** Opening Dataset records block **

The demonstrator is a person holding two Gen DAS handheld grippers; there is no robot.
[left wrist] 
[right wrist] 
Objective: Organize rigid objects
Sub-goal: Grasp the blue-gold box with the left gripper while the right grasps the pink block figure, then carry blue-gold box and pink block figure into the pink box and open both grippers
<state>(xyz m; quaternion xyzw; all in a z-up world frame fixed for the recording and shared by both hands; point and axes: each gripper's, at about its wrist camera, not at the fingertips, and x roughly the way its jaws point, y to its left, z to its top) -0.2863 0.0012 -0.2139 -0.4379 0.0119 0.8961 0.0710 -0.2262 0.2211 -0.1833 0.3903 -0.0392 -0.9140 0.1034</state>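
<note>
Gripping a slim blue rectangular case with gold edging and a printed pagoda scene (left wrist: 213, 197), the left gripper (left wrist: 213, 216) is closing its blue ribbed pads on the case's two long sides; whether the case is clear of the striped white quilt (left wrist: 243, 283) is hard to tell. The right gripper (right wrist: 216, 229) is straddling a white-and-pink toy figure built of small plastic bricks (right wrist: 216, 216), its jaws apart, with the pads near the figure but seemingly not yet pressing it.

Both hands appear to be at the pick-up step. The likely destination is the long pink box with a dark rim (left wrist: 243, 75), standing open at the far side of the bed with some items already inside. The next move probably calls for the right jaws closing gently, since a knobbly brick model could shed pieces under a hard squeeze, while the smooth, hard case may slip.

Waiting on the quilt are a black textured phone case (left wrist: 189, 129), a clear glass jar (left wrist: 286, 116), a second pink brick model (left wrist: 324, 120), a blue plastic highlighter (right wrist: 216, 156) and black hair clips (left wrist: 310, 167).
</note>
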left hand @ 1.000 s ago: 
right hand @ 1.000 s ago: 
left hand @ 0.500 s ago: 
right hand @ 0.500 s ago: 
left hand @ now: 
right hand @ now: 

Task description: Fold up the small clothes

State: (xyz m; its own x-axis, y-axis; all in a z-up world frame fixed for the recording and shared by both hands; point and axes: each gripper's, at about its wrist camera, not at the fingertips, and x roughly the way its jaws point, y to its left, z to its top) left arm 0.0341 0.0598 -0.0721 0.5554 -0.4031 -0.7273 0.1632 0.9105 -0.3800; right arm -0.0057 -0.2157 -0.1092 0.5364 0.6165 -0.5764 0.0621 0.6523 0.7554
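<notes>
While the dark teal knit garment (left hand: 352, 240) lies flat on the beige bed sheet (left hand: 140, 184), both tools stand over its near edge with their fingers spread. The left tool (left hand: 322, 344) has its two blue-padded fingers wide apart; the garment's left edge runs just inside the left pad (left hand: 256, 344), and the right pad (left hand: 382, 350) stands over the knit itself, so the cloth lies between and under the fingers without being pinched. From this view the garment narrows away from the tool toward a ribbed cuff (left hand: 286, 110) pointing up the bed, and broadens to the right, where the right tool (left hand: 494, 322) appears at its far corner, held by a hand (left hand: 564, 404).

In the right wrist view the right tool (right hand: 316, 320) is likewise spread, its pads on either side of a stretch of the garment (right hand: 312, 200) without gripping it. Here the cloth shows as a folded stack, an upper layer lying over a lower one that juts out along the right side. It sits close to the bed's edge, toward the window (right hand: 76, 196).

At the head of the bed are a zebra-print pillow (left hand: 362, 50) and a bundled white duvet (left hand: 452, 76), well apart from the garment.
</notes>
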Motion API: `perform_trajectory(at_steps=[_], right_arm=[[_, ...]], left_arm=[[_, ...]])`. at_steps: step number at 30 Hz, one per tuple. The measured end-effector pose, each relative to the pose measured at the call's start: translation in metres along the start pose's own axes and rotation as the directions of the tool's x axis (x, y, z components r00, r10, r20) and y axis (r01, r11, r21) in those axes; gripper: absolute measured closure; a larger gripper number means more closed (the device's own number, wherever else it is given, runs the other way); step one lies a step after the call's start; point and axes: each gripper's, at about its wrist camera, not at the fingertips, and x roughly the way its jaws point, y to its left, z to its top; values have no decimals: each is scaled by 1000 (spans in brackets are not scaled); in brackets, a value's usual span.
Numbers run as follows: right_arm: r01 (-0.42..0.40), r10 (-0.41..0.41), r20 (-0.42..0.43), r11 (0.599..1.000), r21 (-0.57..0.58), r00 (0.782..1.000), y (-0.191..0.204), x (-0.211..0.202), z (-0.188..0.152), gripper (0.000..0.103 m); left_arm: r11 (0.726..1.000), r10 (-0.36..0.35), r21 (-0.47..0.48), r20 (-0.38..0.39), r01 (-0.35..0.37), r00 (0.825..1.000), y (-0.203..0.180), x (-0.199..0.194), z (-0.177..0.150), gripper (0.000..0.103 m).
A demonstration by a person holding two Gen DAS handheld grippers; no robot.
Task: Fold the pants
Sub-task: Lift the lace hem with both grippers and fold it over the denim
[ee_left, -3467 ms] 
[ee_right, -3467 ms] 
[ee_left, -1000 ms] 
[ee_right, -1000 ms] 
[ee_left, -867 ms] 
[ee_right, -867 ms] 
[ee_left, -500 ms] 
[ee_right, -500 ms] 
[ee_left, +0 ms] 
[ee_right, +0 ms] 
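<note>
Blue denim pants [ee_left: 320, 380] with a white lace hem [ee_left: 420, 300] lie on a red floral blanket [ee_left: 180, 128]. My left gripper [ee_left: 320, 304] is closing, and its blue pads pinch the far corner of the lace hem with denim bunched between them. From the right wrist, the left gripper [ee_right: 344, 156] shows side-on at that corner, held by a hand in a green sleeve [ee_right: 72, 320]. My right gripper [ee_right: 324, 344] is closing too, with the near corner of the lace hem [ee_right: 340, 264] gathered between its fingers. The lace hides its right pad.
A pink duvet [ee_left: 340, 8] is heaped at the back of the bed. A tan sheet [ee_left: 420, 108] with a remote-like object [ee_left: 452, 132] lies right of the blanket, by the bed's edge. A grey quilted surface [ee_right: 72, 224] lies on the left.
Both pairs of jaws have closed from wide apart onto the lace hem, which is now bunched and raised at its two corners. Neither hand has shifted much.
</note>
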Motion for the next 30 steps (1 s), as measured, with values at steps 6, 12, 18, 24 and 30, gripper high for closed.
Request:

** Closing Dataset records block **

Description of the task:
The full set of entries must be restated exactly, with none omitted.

Exercise output:
The demonstrator is a person holding two Gen DAS handheld grippers; there is no robot.
[left wrist] 
[right wrist] 
Objective: Organize rigid objects
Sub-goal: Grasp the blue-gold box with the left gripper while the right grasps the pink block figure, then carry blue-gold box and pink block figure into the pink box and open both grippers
<state>(xyz m; quaternion xyzw; all in a z-up world frame fixed for the recording and shared by both hands; point and axes: each gripper's, at about its wrist camera, not at the fingertips, and x roughly the way its jaws point, y to its left, z to its top) -0.2863 0.0012 -0.2139 -0.4379 0.0119 0.8961 0.0710 -0.2262 0.2211 -0.1833 0.3903 -0.0392 -0.9140 0.1034</state>
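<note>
Gripping a slim blue rectangular case with gold edging and a printed pagoda scene (left wrist: 213, 197), the left gripper (left wrist: 213, 216) is closing its blue ribbed pads on the case's two long sides; whether the case is clear of the striped white quilt (left wrist: 243, 283) is hard to tell. The right gripper (right wrist: 216, 229) is straddling a white-and-pink toy figure built of small plastic bricks (right wrist: 216, 216), its jaws apart, with the pads near the figure but seemingly not yet pressing it.

Both hands appear to be at the pick-up step. The likely destination is the long pink box with a dark rim (left wrist: 243, 75), standing open at the far side of the bed with some items already inside. The next move probably calls for the right jaws closing gently, since a knobbly brick model could shed pieces under a hard squeeze, while the smooth, hard case may slip.

Waiting on the quilt are a black textured phone case (left wrist: 189, 129), a clear glass jar (left wrist: 286, 116), a second pink brick model (left wrist: 324, 120), a blue plastic highlighter (right wrist: 216, 156) and black hair clips (left wrist: 310, 167).
</note>
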left hand @ 1.000 s ago: 
right hand @ 1.000 s ago: 
left hand @ 0.500 s ago: 
right hand @ 0.500 s ago: 
left hand @ now: 
right hand @ now: 

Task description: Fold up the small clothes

State: (xyz m; its own x-axis, y-axis; all in a z-up world frame fixed for the recording and shared by both hands; point and axes: each gripper's, at about its wrist camera, not at the fingertips, and x roughly the way its jaws point, y to its left, z to its top) left arm 0.0341 0.0598 -0.0721 0.5554 -0.4031 -0.7273 0.1632 0.9105 -0.3800; right arm -0.0057 -0.2157 -0.1092 0.5364 0.6165 -0.5764 0.0621 0.6523 0.7554
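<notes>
While the dark teal knit garment (left hand: 352, 240) lies flat on the beige bed sheet (left hand: 140, 184), both tools stand over its near edge with their fingers spread. The left tool (left hand: 322, 344) has its two blue-padded fingers wide apart; the garment's left edge runs just inside the left pad (left hand: 256, 344), and the right pad (left hand: 382, 350) stands over the knit itself, so the cloth lies between and under the fingers without being pinched. From this view the garment narrows away from the tool toward a ribbed cuff (left hand: 286, 110) pointing up the bed, and broadens to the right, where the right tool (left hand: 494, 322) appears at its far corner, held by a hand (left hand: 564, 404).

In the right wrist view the right tool (right hand: 316, 320) is likewise spread, its pads on either side of a stretch of the garment (right hand: 312, 200) without gripping it. Here the cloth shows as a folded stack, an upper layer lying over a lower one that juts out along the right side. It sits close to the bed's edge, toward the window (right hand: 76, 196).

At the head of the bed are a zebra-print pillow (left hand: 362, 50) and a bundled white duvet (left hand: 452, 76), well apart from the garment.
</notes>
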Motion API: `perform_trajectory(at_steps=[_], right_arm=[[_, ...]], left_arm=[[_, ...]])`. at_steps: step number at 30 Hz, one per tuple. The measured end-effector pose, each relative to the pose measured at the call's start: translation in metres along the start pose's own axes and rotation as the directions of the tool's x axis (x, y, z components r00, r10, r20) and y axis (r01, r11, r21) in those axes; gripper: absolute measured closure; a larger gripper number means more closed (the device's own number, wherever else it is given, runs the other way); step one lies a step after the call's start; point and axes: each gripper's, at about its wrist camera, not at the fingertips, and x roughly the way its jaws point, y to its left, z to its top; values have no decimals: each is scaled by 1000 (spans in brackets are not scaled); in brackets, a value's usual span.
Numbers run as follows: right_arm: r01 (-0.42..0.40), r10 (-0.41..0.41), r20 (-0.42..0.43), r11 (0.599..1.000), r21 (-0.57..0.58), r00 (0.782..1.000), y (-0.191..0.204), x (-0.211..0.202), z (-0.188..0.152), gripper (0.000..0.103 m); left_arm: r11 (0.726..1.000), r10 (-0.36..0.35), r21 (-0.47..0.48), r20 (-0.38..0.39), r01 (-0.35..0.37), r00 (0.825..1.000), y (-0.203..0.180), x (-0.199..0.194), z (-0.177..0.150), gripper (0.000..0.103 m).
A demonstration by a person holding two Gen DAS handheld grippers; no robot.
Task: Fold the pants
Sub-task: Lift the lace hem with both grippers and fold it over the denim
[ee_left, -3467 ms] 
[ee_right, -3467 ms] 
[ee_left, -1000 ms] 
[ee_right, -1000 ms] 
[ee_left, -867 ms] 
[ee_right, -867 ms] 
[ee_left, -500 ms] 
[ee_right, -500 ms] 
[ee_left, +0 ms] 
[ee_right, +0 ms] 
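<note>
Blue denim pants [ee_left: 320, 380] with a white lace hem [ee_left: 420, 300] lie on a red floral blanket [ee_left: 180, 128]. My left gripper [ee_left: 320, 304] is closing, and its blue pads pinch the far corner of the lace hem with denim bunched between them. From the right wrist, the left gripper [ee_right: 344, 156] shows side-on at that corner, held by a hand in a green sleeve [ee_right: 72, 320]. My right gripper [ee_right: 324, 344] is closing too, with the near corner of the lace hem [ee_right: 340, 264] gathered between its fingers. The lace hides its right pad.
A pink duvet [ee_left: 340, 8] is heaped at the back of the bed. A tan sheet [ee_left: 420, 108] with a remote-like object [ee_left: 452, 132] lies right of the blanket, by the bed's edge. A grey quilted surface [ee_right: 72, 224] lies on the left.
Both pairs of jaws have closed from wide apart onto the lace hem, which is now bunched and raised at its two corners. Neither hand has shifted much.
</note>
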Motion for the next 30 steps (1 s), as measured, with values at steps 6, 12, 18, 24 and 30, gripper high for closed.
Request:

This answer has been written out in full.